Generated offline via Python (tools/gb40.py).
Contains 40 row tables (gb_row_B0 through gb_row_D7), each with:
!word baseGlyphID ; 2 bytes
!byte rank[94] ; 94 bytes: rank or $FF if missing
Referenced by pointer tables gb_row_ptr_lo and gb_row_ptr_hi in main.asm.
cache (2502 bytes in main.asm)
- Indexed by glyphID (0..2501)
- Stores character slot (0-255) if glyph is loaded, or 0 if not cached
- When cache fills (chrptr reaches 256), subsequent characters show as space
This limits visible unique characters to 256 at once, but allows documents with 2501+ total characters through caching.
Inputs:
gb2312_chars.txt(2501 Hanzi with GB2312 codes)- Font bitmap data (8×8 bitmaps)
Outputs:
font8.bin(2501 × 8 bytes)gb40_rows.asm(40 row tables with rank encoding)
All tables are included in assembly using !binary and !source.
- No UTF-8
- No Unicode at runtime
- No dynamic memory
- All tables are read-only
- Assembler: ACME
- Build:
acme main.asm(or see Makefile)
Rendering path (v1):
- Read GB2312 byte pair from text stream
- Lookup glyphID via
GB2312_LookupGlyphID(rank-based) - Check cache array indexed by glyphID
- If not cached, copy 8×8 bitmap via
CopyGlyph8to custom charset - Write character slot to screen RAM
- VIC-II displays using custom charset at $3000
- Not UTF-16
- Not Unicode runtime
- Not dictionary-based (yet)
- Not Traditional Chinese
- Not GBK/GB18030 runtime (but compatible offline)

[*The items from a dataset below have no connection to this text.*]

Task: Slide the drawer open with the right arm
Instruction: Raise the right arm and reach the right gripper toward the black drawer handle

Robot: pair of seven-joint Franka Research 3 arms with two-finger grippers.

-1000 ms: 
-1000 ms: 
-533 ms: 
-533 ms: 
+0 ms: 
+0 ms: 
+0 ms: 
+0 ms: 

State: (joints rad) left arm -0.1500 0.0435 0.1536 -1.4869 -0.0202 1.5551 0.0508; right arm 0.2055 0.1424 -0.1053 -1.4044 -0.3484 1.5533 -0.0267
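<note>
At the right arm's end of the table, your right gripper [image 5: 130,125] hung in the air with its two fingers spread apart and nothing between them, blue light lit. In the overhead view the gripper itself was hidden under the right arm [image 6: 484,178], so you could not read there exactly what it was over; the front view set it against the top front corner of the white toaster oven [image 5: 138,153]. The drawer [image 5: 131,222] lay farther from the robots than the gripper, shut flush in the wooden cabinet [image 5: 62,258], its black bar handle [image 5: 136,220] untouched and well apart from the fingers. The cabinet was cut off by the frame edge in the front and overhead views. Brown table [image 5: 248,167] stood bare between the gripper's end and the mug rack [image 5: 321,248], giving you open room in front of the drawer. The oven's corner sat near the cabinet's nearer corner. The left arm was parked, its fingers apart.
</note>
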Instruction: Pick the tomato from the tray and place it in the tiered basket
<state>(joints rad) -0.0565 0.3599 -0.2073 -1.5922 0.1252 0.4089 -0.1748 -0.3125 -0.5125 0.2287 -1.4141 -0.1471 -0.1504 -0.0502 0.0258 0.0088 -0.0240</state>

- Pinyin input method with syllable parsing
- Initial buckets (b, p, m, f, d, t, n, l, etc. + Ø for vowel-initial)
- Candidate selection UI
- Phrase dictionary (2–4 chars)
- Jianpin abbreviation mode
- MRU learning
- Frequency-based candidate ordering
- Dual charset support (512 character slots via raster IRQ)
- Charset1 for top half of screen
- Charset2 for bottom half
- Raster IRQ at row 13 (scanline 104) to switch
- Second IRQ at row 25 (scanline 200) to switch back
- Scrolling support (row copy + IRQ adjustment)
- Cursor movement (color-based or dedicated glyph)
- Interactive text editing
- Unihan Database for pinyin mappings
- SUBTLEX-CH or Jun Da for frequency data
- UTF-8 import/export tools
- Structure beats cleverness
- Offline complexity, runtime simplicity
- Encoding ≠ language
- 6502 first, modern tooling second
- VIC-II text mode with custom charset
- 40×25 characters
- Custom charset at $3000 (bank 6)
- Screen RAM at $0400
- Color RAM at $D800 (currently set to light gray $0F)
- Character limit: 256 unique glyphs on screen at once
- Top line: IME input and candidate area
- Show max 10 candidates:
ying 1英 2婴 3鹰 4应 5营 6蝇 7迎 8赢 9盈 0影 - Next/prev page markers if >10 candidates
- Lower 24 lines: normal text view area
- Cursor moves in text area, not IME area